The auditors questioned whether the expense was worth it, in part because the ASPs are significantly more expensive than monitors now in use, and it was not clear that the ASPs perform significantly better.

Those findings spurred lawmakers to require Homeland Security Secretary Michael Chertoff to personally certify ASPs' performance before the plan could move forward.

Last year, the auditors raised other questions about the nuclear detection office's ASP testing. They contended that the tests were flawed because manufacturers of the monitors were allowed to conduct "dress rehearsals" and calibrate their machines in anticipation of testing, which auditors said inappropriately enhanced the monitors' performance. That testing was undertaken to generate data for Chertoff's certification decision.

In November, after field testing exposed problems with the ASPs, Chertoff decided that the machines did not operate well enough for his certification and needed more work. Since then, the nuclear detection office has been preparing new tests, with the goal of securing certification from Chertoff in September or October, according to a spokesman for the office.

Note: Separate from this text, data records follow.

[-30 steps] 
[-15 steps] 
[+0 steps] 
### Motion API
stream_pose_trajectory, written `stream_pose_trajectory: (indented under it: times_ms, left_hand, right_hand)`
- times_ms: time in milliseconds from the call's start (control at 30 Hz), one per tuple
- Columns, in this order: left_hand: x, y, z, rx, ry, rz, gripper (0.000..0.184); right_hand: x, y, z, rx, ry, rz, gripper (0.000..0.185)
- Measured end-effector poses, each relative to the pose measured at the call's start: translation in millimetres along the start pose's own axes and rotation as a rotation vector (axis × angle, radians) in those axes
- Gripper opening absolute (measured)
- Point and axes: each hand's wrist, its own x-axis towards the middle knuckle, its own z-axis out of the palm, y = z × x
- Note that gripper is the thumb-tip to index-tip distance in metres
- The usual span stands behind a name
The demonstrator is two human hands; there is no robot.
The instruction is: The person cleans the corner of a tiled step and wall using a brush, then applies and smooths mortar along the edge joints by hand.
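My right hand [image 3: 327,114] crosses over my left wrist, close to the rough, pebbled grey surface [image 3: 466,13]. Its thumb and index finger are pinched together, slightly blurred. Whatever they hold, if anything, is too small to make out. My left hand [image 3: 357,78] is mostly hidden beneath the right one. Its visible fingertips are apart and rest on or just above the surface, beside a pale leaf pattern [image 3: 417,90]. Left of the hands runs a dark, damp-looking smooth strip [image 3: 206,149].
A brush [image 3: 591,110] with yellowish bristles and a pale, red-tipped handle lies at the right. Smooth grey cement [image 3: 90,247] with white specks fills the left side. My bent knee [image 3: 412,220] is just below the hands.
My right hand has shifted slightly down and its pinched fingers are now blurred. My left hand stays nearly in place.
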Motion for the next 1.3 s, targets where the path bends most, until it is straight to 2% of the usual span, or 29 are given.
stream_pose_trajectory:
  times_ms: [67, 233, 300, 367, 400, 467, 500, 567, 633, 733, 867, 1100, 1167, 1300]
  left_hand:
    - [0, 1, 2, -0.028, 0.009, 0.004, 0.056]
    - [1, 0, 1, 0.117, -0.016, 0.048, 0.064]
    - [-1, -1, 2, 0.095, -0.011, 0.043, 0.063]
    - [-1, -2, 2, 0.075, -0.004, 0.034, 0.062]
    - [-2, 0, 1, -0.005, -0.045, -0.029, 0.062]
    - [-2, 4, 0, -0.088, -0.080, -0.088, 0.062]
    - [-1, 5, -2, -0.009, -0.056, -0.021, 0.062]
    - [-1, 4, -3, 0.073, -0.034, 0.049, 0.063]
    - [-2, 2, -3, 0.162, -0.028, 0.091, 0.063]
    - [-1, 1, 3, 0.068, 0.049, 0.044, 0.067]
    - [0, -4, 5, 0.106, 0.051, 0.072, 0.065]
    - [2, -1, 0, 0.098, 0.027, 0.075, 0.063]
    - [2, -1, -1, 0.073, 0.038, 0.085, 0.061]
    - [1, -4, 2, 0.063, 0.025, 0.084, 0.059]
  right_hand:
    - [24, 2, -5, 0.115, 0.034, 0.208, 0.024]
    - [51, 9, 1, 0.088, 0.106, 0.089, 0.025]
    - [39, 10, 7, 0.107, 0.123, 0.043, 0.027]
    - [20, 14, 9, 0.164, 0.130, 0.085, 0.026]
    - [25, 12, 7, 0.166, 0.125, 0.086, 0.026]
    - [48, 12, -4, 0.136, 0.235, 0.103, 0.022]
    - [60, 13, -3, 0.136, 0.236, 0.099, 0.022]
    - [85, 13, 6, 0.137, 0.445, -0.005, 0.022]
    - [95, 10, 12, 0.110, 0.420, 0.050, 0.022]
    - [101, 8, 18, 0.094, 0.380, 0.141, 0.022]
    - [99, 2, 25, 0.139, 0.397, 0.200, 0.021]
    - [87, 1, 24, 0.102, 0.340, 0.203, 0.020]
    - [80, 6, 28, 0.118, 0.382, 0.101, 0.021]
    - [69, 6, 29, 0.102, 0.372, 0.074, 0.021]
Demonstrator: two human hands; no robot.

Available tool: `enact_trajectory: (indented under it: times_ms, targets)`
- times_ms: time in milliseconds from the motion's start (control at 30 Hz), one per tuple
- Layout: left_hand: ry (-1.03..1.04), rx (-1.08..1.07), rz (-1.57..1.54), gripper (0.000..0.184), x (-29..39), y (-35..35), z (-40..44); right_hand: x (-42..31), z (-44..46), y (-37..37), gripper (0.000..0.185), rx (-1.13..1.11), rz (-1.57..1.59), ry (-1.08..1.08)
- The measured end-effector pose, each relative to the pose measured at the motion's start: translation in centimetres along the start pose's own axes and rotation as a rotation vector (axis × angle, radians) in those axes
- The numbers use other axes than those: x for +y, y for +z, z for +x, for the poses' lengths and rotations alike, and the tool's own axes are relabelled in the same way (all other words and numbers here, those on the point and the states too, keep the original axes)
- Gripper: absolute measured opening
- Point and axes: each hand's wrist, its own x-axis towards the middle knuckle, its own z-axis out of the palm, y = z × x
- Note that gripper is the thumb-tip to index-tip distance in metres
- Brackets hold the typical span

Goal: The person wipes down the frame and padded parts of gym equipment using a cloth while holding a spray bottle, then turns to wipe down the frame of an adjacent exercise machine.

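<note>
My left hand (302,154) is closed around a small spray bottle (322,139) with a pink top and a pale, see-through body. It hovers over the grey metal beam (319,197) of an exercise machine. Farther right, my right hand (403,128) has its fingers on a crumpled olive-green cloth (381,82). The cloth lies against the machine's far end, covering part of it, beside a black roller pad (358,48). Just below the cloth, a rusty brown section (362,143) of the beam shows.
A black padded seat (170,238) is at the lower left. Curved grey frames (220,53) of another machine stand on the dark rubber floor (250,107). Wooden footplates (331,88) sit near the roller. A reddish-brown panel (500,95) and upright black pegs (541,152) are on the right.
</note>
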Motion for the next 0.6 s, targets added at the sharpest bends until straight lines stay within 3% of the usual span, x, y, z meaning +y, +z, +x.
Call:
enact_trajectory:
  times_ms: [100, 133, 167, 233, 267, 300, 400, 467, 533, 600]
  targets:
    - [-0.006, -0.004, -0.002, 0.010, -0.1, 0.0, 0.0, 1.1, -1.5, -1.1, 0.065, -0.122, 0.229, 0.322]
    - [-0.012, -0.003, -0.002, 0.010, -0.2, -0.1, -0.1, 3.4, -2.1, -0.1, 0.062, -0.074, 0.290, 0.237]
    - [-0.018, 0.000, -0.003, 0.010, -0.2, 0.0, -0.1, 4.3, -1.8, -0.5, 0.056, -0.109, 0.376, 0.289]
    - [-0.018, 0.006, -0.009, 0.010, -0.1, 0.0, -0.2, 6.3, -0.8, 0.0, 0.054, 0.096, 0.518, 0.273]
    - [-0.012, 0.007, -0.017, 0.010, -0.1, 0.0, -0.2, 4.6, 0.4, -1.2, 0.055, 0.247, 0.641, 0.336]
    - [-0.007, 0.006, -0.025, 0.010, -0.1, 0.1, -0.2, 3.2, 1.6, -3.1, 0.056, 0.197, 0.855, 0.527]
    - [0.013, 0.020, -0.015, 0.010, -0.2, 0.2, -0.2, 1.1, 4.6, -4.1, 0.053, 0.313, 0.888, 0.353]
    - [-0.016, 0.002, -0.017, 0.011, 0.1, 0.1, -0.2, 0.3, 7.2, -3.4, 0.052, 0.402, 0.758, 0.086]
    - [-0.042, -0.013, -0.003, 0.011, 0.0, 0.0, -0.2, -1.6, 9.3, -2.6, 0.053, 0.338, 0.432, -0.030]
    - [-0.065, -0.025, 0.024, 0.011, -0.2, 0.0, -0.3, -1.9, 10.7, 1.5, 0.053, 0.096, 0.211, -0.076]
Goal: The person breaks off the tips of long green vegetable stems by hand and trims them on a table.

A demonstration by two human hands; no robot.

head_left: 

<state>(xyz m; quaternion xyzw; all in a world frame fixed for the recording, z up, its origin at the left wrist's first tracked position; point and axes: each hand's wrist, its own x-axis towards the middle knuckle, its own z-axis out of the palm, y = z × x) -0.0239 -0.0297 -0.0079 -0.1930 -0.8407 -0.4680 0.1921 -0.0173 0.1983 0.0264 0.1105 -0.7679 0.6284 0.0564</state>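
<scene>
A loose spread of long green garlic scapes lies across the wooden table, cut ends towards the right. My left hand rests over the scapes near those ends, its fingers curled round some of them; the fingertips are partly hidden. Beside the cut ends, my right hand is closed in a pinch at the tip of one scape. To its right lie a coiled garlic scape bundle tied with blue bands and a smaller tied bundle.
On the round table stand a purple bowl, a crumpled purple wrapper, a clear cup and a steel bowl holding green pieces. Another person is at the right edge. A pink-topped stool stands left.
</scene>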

In the recent documents justifying the nuclear detection office's budget request this year, homeland security officials said the nuclear detection office "projects to have completed Secretarial certification of ASP systems" by the beginning of fiscal 2009.

On Monday, Senate appropriators said they disagreed with the office's time frame. They said the certification probably will take longer, and they cut $22.7 million from the program's requested budget.

"The Committee notes that certification of the Advanced Spectroscopic Portal monitor systems by the Secretary will likely not occur expeditiously enough for quick obligation of the requested funds and has reduced this account accordingly," the report on homeland security appropriations says.